Here is a link to my last newsletter, in case you missed it.
In this week’s newsletter:
News and Events: What I’m doing in May
Trends are Too Fast: Can the food industry keep up with trends anymore?
Just a Splash: Why we are seeing so much alcohol in food?
FREE REPORT: New Trend Report from Spate
Can We? Why you need to give your consumer permission
New Product Gut Reaction: The WOW! and the WHAT?
TIDBITS: Fun and interesting news from the world of food and the food industry
NEWS & EVENTS
Before we jump into the newsletter, I want to plug a few events I’m doing in the next few weeks.
First up, I’m honored to be part of an upcoming webinar (May 9th) hosted by The Economist as part of their Sustainability Week Insight Hour.
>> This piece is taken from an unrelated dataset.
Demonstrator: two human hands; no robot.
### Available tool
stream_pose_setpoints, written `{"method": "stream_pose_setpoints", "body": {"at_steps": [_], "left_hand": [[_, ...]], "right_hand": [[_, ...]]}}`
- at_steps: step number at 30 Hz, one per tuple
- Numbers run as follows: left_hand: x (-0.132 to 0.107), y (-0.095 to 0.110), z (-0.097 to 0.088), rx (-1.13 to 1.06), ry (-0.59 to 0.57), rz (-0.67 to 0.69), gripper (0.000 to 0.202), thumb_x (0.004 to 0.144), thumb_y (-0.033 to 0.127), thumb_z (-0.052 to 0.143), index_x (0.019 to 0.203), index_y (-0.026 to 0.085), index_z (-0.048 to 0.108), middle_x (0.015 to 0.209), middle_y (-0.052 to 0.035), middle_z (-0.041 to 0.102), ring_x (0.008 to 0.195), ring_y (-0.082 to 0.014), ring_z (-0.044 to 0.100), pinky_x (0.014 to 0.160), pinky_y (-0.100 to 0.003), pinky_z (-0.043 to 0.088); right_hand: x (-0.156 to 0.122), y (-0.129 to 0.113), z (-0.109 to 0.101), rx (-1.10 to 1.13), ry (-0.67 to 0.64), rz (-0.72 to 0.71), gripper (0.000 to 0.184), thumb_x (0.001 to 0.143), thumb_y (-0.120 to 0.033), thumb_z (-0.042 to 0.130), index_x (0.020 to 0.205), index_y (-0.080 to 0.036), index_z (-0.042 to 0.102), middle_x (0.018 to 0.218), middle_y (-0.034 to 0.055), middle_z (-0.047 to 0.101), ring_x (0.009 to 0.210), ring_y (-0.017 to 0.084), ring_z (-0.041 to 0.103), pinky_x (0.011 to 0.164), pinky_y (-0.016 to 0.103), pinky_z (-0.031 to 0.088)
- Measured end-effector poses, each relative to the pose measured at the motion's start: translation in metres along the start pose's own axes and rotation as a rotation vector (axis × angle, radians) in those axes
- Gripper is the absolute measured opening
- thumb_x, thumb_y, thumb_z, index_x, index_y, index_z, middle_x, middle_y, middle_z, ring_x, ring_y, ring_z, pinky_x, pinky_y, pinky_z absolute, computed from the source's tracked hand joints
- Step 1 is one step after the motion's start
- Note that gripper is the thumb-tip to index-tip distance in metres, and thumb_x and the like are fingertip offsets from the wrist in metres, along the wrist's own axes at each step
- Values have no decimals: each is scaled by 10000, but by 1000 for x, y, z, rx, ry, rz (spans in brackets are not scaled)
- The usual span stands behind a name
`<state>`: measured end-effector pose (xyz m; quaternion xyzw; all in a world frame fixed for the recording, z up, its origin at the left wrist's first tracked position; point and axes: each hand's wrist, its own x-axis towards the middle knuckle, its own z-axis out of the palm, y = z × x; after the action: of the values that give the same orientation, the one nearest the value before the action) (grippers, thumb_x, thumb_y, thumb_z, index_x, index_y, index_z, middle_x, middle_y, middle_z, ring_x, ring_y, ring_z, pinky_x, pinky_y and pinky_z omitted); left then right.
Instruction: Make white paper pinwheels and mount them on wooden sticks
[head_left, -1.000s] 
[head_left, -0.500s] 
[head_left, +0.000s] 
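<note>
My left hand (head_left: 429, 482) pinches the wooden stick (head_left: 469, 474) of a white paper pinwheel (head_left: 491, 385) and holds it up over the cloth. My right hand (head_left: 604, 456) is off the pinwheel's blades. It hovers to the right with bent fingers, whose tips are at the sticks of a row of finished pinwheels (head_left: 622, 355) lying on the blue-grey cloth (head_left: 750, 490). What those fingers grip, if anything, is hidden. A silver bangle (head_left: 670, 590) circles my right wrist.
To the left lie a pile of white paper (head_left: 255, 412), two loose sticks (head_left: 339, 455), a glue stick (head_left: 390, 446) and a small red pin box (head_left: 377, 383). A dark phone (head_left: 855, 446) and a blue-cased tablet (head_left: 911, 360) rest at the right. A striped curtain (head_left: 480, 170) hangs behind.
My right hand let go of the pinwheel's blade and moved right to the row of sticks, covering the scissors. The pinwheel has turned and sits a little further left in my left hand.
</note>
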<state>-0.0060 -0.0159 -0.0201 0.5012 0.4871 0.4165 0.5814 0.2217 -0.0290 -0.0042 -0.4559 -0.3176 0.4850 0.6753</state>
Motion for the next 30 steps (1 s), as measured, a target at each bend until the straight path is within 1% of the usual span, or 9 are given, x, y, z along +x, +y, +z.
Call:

Together with Florian Schattenmann (CTO/VP of Innovation and R&D at Cargill) and Nici Bush (VP Innovation, Science and Technology at Mars), we are talking about the current and future state of sustainability in the food industry. I’m looking forward to the conversation with Nici and Florian. You can register for free here: Flavouring the future: innovation for food and the bioeconomy.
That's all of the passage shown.